The EBZ works with educational institutions on a national and international level. Schoolchildren in health care and nursing have the opportunity to do training abroad, for example in hospitals in Vienna or at L'Ospedale Evangelico Villa Betania in Naples. The EBZ participated in scientific projects u. a. the Evangelical University of Ludwigsburg (development of the bachelor's degree in Nursing) and the Evangelical and Catholic Institute for Vocational Religious Education (EIBOR and KIBOR ) at the Eberhard Karls University of Tübingen (ethical-interreligious education in care). There are also contacts to the University of Esslingen (bachelor's degree in nursing education) and the Medical University of Graz (master's degree in health and nursing science).

Nursing education students can complete their teaching internship at the EBZ.

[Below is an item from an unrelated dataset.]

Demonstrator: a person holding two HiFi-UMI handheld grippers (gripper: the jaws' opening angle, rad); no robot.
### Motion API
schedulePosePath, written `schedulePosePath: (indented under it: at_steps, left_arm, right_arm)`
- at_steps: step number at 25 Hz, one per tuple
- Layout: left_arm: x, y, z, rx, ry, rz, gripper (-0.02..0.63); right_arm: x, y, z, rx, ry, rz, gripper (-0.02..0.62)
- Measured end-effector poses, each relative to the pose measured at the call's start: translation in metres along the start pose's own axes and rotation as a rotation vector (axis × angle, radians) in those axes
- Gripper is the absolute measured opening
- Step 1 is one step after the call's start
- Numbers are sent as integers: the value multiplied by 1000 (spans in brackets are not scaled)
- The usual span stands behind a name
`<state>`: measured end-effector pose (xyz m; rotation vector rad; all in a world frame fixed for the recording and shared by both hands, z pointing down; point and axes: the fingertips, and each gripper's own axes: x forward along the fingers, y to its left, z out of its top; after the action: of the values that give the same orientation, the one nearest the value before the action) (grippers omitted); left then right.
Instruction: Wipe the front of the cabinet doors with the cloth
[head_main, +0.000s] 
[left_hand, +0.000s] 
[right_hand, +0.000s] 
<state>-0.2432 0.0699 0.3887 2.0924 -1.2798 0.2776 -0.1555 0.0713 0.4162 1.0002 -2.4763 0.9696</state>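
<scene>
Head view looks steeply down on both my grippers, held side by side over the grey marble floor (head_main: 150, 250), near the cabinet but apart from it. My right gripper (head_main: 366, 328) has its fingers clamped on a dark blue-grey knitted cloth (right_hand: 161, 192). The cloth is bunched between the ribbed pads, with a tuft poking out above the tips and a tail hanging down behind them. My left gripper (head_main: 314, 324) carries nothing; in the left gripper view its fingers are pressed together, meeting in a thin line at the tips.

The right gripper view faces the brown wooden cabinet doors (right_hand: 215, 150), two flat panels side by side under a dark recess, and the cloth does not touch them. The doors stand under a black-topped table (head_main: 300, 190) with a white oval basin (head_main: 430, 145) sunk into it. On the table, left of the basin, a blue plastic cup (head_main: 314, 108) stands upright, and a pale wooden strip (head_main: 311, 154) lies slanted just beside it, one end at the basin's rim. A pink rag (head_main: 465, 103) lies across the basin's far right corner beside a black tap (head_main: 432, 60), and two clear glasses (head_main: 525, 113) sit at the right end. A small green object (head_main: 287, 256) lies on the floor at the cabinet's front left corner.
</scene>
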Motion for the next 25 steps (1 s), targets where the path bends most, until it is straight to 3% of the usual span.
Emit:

Management & school management

  • Managing directors of the EBZ were or are:
    • 2003–2016: Volker Geißel
    • 2016–2018: Marcus Herbst
    • since 2018: Ronald Thomiczny
  • The school director of the EBZ is:
    • since 2003: Johannes Nau

literature

  • Karl-Olga-Krankenhaus GmbH (ed.): 125 years of nursing school at the Karl-Olga-Krankenhaus. Stuttgart 1997
  • Johannes Nau: Quality with a future. Training with tradition. The development of nursing training at the Evangelical Diakonissenanstalt Stuttgart from the founding year 1854 to the statutory regulation in 1938. Ed. Evangelische Diakonissenanstalt Stuttgart, Stuttgart 2000 (Diakonie und Kommunikation 4-2000).
  • Protestant Education Center for Health Professions Stuttgart gGmbH / Rudolf Mahler (ed.): 10 years EBZ. 160 years of Protestant nursing training in Stuttgart. Stuttgart 2013.

Individual evidence

  1. rp.baden-wuerttemberg.de
  2. Cf. Johannes Nau: The nursing school of the Evangelical Diakonissenanstalt at the Diakonissenkrankenhaus Diakonie-Klinikum in Stuttgart, in: Evangelisches Bildungszentrum für Gesundheitsberufe Stuttgart gGmbH / Rudolf Mahler (ed.): 10 years EBZ. 160 years of Protestant nursing training in Stuttgart, Stuttgart 2013, pp. 17–42.
  3. Cf. Rudolf Mahler: The nursing school of the Olga Sisters at the Heilbronn City Hospital, at the Heidenheim district hospital, at the Karl Olga Hospital in Stuttgart, in: Evangelisches Bildungszentrum für Gesundheitsberufe Stuttgart gGmbH / Rudolf Mahler (ed.): 10 years EBZ. 160 years of Protestant nursing training in Stuttgart, Stuttgart 2013, pp. 43–72.
  4. Cf. Ulrike Voigt: The history of nursing training at the Bethesda Hospital Stuttgart, in: Evangelisches Bildungszentrum für Gesundheitsberufe Stuttgart gGmbH / Rudolf Mahler (ed.): 10 years EBZ. 160 years of Protestant nursing training in Stuttgart, Stuttgart 2013, pp. 73–84.
  5. Cf. Rudolf Mahler: A school at one location under one management with a teaching body and a curriculum. The project "Evangelical Education Center for Nursing Professions", in: Evangelical Education Center for Health Professions Stuttgart gGmbH / Rudolf Mahler (ed.): 10 years EBZ. 160 years of Protestant nursing training in Stuttgart, Stuttgart 2013, pp. 85–94.
  6. See Johannes Nau: Training in health and nursing with an option to study. Current developments, in: Protestant Education Center for Health Professions Stuttgart gGmbH / Rudolf Mahler (ed.): 10 years EBZ. 160 years of Protestant nursing training in Stuttgart, Stuttgart 2013, pp. 95–111.
  7. See model, in: Evangelisches Bildungszentrum für Gesundheitsberufe Stuttgart gGmbH / Rudolf Mahler (ed.): 10 years EBZ. 160 years of Protestant nursing training in Stuttgart, Stuttgart 2013, pp. 13-16.